**About this exercise**:
Return, word for word, the lines of the listing below from the one with "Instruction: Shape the" through the one with "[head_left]", and no other lines.

BEGIN Data provided

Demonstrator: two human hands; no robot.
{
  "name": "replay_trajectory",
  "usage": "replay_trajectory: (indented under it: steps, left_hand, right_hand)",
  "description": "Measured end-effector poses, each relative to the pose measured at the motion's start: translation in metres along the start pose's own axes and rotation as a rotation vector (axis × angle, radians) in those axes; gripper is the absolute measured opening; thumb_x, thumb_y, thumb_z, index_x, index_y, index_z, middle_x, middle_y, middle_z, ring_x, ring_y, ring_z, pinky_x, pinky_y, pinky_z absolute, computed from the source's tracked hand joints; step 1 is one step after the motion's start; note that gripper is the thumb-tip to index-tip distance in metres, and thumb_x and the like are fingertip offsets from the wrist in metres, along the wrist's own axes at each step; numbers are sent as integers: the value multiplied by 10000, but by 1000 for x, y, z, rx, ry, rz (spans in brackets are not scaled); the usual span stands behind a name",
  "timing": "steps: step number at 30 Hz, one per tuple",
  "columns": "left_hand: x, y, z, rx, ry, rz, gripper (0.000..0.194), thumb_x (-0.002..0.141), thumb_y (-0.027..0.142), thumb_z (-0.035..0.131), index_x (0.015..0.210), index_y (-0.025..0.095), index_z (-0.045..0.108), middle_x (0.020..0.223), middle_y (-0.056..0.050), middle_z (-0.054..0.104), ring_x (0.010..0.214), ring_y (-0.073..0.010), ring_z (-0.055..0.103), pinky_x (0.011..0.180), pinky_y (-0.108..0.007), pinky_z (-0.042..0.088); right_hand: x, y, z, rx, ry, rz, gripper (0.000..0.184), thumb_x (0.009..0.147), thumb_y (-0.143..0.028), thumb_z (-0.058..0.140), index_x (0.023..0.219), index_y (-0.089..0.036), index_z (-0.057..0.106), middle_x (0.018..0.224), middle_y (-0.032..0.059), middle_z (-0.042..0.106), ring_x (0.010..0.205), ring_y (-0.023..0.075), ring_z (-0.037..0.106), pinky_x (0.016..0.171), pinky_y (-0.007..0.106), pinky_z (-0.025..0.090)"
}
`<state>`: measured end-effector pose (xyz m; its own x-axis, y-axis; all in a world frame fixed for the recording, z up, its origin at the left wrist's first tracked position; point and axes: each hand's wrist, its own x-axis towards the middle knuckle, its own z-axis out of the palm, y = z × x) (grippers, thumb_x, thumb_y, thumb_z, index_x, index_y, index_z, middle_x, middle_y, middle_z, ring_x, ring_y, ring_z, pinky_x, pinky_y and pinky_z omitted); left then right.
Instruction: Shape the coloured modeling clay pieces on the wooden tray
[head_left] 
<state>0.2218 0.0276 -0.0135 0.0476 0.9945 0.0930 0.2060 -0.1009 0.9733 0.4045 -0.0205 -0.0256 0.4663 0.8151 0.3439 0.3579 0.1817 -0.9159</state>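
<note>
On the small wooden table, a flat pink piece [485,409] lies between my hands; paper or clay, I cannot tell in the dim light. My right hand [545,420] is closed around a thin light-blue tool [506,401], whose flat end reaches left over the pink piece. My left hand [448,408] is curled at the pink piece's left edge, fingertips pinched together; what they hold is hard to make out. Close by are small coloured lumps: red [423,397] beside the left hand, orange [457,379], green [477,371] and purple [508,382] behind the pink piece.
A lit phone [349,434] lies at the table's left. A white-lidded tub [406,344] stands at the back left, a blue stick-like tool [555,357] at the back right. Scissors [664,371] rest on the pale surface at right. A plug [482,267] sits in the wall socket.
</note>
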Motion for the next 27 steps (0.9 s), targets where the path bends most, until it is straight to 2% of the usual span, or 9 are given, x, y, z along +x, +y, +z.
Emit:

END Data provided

**Response**:
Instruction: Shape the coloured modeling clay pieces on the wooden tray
[head_left] 

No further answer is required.